|Department of Public Information • News and Media Division • New York|
Press Conference on Launch of ‘Global Education Digest 2011’
As the role of secondary education in reducing poverty, spurring economic growth, increasing wages and fostering healthy behaviour gained traction, secondary-school enrolment was rising from Algeria to Zambia, according to a publication released at Headquarters today by the United Nations Educational, Scientific, and Cultural Organization (UNESCO).
As many as 600 million students had been enrolled around the world in 2009, 80 million more than in 2000, according to the agency’s Global Education Digest 2011, published under the theme“secondary education: the next great challenge”. Driving that increase were concerted steps to expand access to secondary education in heavily populated countries of East Asia, the Pacific and South Asia, as well as success in implementing the second Millennium Development Goal, on graduating children from primary school, notably in sub-Saharan African and South and West Asia.
“As more countries near universal primary education,” said Albert Motivans, Head of Education Indicators and Data Analysis at UNESCO’s Institute for Statistics, “this new report sets out how secondary education should be recognized as a key element of the post-2105 development agenda, especially because it raises issues which are important not only for developing countries, but for more developed countries as well.”
The 308-page report provides a detailed breakdown, by country and gender, of primary and secondary school enrolment, completion rates, access to education and expenditures on public education. It also contains disaggregated data on primary and secondary school teachers, and on technical education and training. According to the report, sub-Saharan Africa made the greatest gains of all regions, with gross enrolment ratios rising from 28 per cent to 43 per cent for lower secondary education and from 20 per cent to 27 per cent for upper secondary education — grades 10 through 12 — between 1999 and 2009. Girls’ enrolment was also improving — up from 69 per cent to 79 per cent in lower secondary school and from 43 per cent to 55 per cent in upper secondary school over the same period.
However, the report notes that full commitment to secondary school education remained a challenge in many places. One third of children worldwide lived in countries where lower secondary education — grades seven through nine - was compulsory but not enforced. Children in some 20 countries who reached the final grade of primary school, notably in sub-Saharan Africa, had at best a 75 per cent chance of making the transition to secondary school.
Also speaking today, Reda Abou Serie, First Deputy to Egypt’s Minister for Education, emphasized the importance of upper secondary education for acquiring job skills and preparing students for higher education. Although not compulsory in Egypt, there was huge demand for it among both boys and girls, he said, stressing also the value of the report’s comparative data and policy implications.
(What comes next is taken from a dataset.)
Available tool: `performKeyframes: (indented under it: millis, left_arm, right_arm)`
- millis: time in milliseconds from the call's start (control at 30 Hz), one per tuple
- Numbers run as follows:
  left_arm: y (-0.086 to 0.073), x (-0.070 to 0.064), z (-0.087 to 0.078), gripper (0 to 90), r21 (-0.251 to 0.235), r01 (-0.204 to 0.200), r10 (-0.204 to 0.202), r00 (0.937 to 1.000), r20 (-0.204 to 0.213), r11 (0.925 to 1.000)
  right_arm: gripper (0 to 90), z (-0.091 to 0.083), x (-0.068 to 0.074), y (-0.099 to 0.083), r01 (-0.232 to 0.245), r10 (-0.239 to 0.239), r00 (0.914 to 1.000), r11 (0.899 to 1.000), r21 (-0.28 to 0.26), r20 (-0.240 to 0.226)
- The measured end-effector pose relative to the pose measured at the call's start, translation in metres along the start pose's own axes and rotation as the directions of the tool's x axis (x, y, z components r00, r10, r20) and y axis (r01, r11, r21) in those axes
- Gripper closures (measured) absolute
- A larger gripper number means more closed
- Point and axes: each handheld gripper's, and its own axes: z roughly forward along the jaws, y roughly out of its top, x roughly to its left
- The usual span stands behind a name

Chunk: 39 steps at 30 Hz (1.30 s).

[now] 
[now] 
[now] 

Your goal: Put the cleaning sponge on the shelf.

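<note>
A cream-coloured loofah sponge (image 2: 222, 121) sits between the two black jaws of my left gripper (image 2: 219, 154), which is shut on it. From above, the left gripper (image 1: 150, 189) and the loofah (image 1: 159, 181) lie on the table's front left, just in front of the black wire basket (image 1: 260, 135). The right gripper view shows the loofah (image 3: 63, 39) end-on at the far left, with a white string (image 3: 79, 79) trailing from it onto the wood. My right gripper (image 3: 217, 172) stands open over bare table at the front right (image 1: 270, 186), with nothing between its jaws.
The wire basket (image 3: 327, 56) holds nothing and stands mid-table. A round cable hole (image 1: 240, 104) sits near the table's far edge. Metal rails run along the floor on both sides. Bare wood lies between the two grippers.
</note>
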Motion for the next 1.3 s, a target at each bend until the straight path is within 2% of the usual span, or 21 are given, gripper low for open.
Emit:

Asked to cite the countries showing the most surprising trends, Mr. Motivans pointed to spiking secondary school participation by both boys and girls in Cambodia, as well as Tunisia, in the run-up to the latter’s revolution.
Questioned as to whether the report’s data reflected a decline in the percentage of students graduating from secondary schools in the United States, he said it did not capture that data specifically, but such a decline would not be surprising.
Regarding the increase in the number of teachers, and trends towards gender parity among educators, he said a chart in the report showed the distribution of teachers by region and level. More women than men were teachers in developed countries, while the reverse was true in less developed ones, especially in sub-Saharan Africa, where an increase in the number of secondary teachers was noted.
Concerning upper secondary education trends in the Baltic States, he cited the vast expansion of all types of education in the early 1990s. More recently, education programmes were geared to prepare students for service jobs in banking and insurance, which had replaced the industrial workforce. There was also much pressure to seek jobs overseas, due to a lack of domestic labour-market opportunities, he added.
Asked about data on the quality of secondary school education, he said the evidence base was not strong in that area. The study “Trends in International Mathematics and Science”, conducted by the International Association for the Evaluation of Educational Achievement, and the “Programme for International Student Assessment” survey by the Organisation for Economic Cooperation and Development (OECD) assessed student achievement at the secondary level. They revealed that the overall quality of education was better in high-income countries than in middle-income or low-income ones, he said, adding, however, that stronger national analysis was needed in that regard.